A class-action lawsuit filed by three Southern California port truck drivers claims that XPO Logistics used a deliberate scheme to misclassify their truck drivers as independent contractors, thus denying them the protections available to employees under California law.
The lawsuit was filed in Los Angeles Superior Court, represents about 160 workers at XPO Logistics Cartage LLC by attorneys Julie Gutman Dickinson and C. Joe Sayas Jr. on Monday, Feb. 26.
The lawsuit alleges the company, a subsidiary of Connecticut-based XPO Logistics, routinely denied workers hourly wages even though the company treated the drivers like regular employees. Under the independent contractor model, employees are paid by the load, but must pay operational expenses including the use of tablet computers necessary to provide information about the hauls.
Plaintiffs are seeking unpaid wages and all compensation due, as well as declaratory relief, liquidated damages and permanent injunctions preventing XPO from continuing their current business practices.
The topic of working conditions for port truck drivers has been in the news since USA Today published an investigative report that looked at unfair labor practices in the Port of Los Angeles.
According to the lawsuit, there are several reasons XPO truck drivers are misclassified as independent contractors.
The days and hours worked by drivers are controlled by the XPO dispatchers, the lawsuit said. To obtain work each day, drivers are required to check in with the XPO dispatchers at the start of the drivers’ work shift, at which time the driver is provided an initial load assignment. Throughout the course of the workday, the driver must continually contact the XPO dispatchers to receive further instructions on further assignments and is expected to continue working until all cargo loads have been pulled and may be denied further assignments if he or she stops working early.

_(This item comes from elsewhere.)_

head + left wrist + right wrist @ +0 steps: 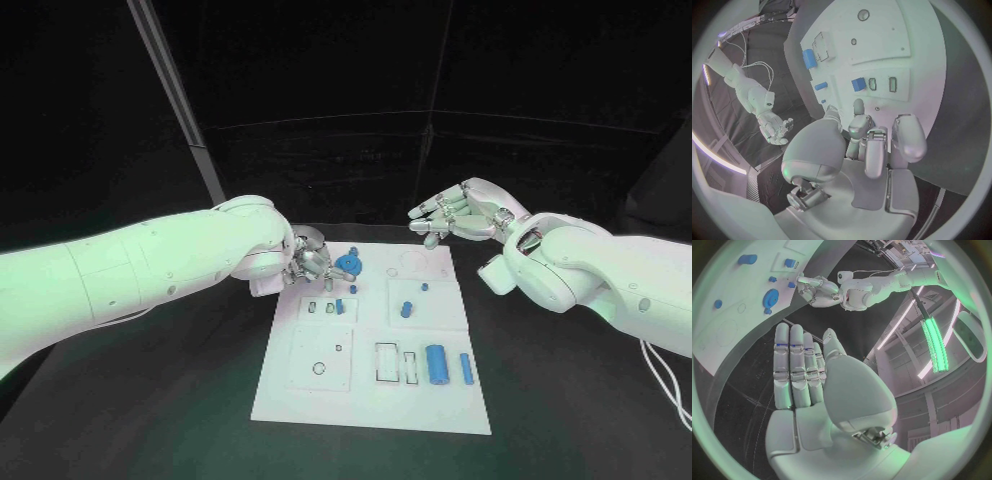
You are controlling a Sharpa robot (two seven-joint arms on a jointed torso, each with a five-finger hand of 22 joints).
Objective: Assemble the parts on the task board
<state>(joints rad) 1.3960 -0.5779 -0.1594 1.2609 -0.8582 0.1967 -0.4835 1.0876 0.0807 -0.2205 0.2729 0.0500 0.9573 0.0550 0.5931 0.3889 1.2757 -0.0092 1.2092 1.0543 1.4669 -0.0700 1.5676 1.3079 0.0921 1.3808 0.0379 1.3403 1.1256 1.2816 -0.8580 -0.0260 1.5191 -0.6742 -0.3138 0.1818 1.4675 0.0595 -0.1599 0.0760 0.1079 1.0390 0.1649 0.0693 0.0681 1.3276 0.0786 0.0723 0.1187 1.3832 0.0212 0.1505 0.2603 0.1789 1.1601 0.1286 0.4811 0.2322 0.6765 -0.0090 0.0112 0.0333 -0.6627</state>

The lawsuit also alleges that XPO uses electronics devices issued to drivers to monitor in real time the location, movement and status of drivers pulling loads for the company.
Angel Omar Alvarez, Alberto Rivera, and Fernando Ramirez are named as plaintiffs in the case. Dickinson said there are more than 160 plaintiffs in the class action. However, she expects more to be added.
The once union-dominated trucking industry was deregulated in the 1980s, and since then short-haul trucking near Southern California ports has become dominated by companies that use independent contractors. Los Angeles and Long Beach city councils have been grappling with how to address persistent complaints from truckers.
In recent years, the California Labor Commissioner has received hundreds of complaints regarding the misclassification of port truckers and has awarded more than $35 million in back wages and penalties.
The lawsuit asks for damages, compensation for back wages and requests that the company end the practice.